* [Exercise] Only one span is wanted from the lines below: from the one with "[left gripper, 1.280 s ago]" up to and including the one with "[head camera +". Copy it exactly, without images.

Source data:
[Start of Attachment]

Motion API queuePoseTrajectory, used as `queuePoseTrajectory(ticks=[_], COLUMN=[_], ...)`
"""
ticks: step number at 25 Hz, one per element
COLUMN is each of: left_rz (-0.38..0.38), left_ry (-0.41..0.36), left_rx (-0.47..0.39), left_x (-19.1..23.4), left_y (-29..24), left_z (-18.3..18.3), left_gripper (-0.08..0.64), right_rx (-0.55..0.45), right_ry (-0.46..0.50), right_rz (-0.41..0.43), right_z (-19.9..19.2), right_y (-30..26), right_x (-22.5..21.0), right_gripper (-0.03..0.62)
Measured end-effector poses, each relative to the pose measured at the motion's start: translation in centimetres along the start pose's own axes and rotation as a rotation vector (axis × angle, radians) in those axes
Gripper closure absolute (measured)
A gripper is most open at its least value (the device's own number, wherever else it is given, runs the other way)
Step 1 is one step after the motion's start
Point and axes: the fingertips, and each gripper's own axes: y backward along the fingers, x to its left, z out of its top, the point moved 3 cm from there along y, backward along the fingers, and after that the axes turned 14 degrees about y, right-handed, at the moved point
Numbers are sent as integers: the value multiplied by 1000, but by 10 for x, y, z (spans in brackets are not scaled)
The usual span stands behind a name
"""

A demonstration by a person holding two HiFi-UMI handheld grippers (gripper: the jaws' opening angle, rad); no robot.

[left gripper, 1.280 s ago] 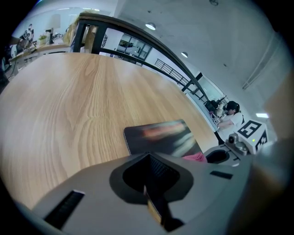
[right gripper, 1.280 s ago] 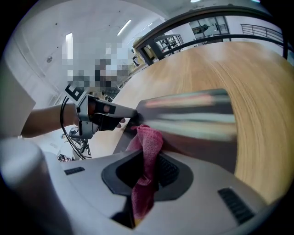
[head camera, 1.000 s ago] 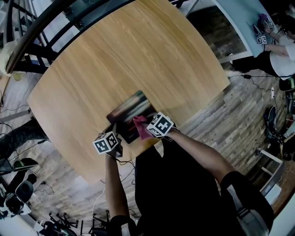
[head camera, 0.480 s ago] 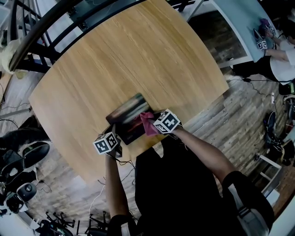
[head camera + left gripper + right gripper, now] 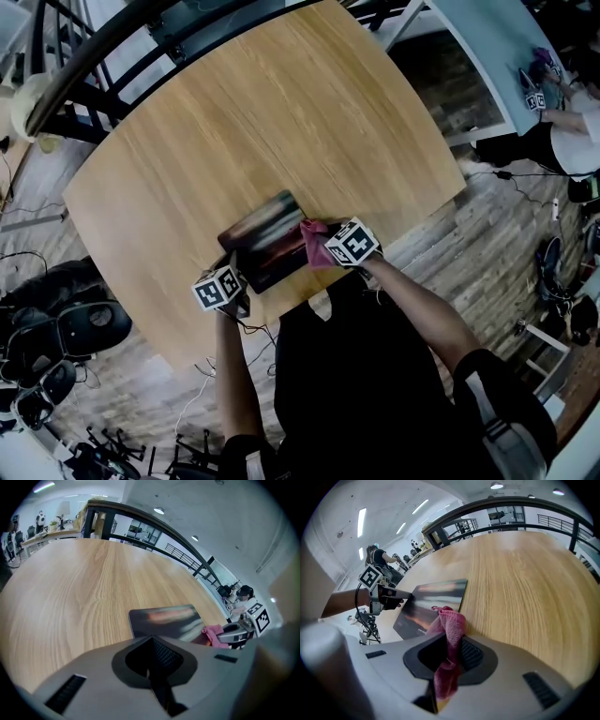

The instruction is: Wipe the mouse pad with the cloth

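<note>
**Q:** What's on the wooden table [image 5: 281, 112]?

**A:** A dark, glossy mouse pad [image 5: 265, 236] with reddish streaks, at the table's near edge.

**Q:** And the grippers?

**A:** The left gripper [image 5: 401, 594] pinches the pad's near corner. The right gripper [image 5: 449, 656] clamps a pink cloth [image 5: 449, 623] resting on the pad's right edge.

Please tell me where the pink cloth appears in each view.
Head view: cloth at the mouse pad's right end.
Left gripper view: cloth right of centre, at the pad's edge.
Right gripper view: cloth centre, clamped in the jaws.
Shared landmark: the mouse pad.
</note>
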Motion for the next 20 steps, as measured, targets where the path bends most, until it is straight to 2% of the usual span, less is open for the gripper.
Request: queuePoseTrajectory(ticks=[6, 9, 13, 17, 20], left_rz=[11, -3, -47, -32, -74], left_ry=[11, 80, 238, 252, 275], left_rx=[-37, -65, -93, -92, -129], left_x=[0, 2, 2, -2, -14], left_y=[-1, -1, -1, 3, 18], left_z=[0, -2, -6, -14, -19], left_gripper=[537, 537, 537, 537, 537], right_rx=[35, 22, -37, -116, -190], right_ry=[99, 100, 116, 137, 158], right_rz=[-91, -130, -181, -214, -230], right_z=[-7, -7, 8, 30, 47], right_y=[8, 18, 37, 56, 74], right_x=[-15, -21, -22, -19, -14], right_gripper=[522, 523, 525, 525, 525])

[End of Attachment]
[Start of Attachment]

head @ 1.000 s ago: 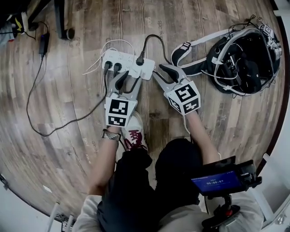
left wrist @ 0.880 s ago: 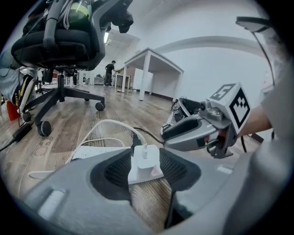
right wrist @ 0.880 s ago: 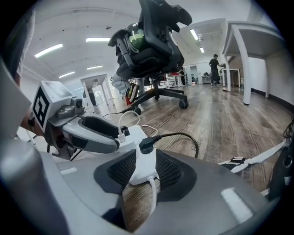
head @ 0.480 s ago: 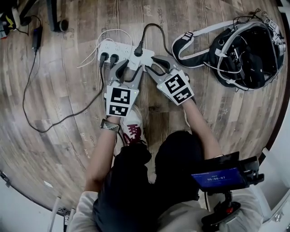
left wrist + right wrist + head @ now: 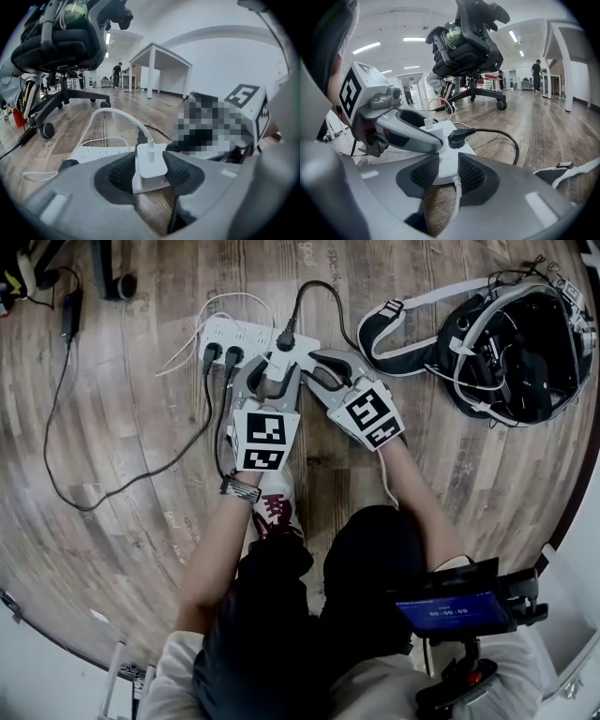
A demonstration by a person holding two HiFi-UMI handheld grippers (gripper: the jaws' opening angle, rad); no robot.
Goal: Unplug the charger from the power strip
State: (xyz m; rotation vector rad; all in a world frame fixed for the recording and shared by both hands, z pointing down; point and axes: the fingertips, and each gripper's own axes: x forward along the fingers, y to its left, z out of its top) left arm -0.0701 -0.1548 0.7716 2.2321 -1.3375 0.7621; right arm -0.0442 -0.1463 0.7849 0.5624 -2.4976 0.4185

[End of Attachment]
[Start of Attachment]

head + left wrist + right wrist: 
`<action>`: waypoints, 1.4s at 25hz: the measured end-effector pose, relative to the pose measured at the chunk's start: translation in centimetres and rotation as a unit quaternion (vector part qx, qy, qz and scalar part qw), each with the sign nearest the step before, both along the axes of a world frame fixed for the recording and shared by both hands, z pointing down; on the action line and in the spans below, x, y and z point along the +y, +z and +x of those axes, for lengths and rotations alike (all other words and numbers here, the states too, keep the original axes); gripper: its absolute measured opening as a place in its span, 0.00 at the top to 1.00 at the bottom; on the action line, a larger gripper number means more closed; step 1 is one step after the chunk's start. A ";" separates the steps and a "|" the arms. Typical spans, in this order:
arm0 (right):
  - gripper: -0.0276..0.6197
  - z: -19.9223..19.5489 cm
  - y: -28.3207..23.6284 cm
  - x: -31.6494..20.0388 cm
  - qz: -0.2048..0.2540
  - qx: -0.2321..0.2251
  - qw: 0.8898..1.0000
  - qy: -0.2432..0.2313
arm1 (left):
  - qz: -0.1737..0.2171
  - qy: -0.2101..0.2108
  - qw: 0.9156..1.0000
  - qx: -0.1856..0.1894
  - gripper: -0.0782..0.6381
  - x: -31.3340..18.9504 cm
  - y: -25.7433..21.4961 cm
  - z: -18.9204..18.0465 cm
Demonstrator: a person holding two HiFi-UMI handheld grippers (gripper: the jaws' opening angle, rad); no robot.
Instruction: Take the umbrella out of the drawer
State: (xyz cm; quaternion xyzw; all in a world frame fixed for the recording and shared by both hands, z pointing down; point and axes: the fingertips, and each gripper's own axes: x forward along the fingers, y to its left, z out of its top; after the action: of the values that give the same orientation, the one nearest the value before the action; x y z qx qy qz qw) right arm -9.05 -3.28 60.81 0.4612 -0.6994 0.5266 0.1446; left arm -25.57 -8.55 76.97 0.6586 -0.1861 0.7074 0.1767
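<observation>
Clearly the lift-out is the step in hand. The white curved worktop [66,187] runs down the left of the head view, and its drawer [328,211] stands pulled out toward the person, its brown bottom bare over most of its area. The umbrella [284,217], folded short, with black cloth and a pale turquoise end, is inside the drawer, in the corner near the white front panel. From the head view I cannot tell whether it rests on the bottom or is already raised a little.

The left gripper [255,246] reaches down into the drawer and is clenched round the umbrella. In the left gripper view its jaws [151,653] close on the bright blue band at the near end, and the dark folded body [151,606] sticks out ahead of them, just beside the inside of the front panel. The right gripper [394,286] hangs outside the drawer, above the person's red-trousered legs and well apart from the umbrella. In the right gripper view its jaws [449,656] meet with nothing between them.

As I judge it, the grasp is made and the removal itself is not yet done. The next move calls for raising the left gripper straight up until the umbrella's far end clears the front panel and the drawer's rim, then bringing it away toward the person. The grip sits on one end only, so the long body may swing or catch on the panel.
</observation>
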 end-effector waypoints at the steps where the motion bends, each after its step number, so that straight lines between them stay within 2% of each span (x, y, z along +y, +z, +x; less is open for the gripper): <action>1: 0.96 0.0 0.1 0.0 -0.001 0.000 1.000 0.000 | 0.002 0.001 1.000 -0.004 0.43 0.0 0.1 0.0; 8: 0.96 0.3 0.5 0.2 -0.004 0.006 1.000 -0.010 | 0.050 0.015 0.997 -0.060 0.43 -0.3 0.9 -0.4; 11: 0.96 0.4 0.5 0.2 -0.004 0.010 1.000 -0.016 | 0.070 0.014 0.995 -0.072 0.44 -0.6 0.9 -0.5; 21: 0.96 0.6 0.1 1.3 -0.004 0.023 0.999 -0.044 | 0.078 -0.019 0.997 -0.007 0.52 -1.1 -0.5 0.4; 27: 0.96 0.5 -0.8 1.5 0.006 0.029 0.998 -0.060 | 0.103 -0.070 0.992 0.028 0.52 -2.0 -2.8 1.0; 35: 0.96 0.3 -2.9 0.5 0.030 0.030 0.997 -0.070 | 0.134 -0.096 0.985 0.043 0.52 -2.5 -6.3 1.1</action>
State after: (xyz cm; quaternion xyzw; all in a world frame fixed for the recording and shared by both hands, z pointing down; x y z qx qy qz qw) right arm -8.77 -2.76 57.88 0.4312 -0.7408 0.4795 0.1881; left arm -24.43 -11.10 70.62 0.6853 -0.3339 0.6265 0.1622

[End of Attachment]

* [Answer space]
[left gripper, 1.280 s ago] 
[right gripper, 1.280 s ago] 
[head camera, 1.000 s ago] 
[head camera, 0.480 s ago] 
[head camera + left gripper + right gripper, now] 

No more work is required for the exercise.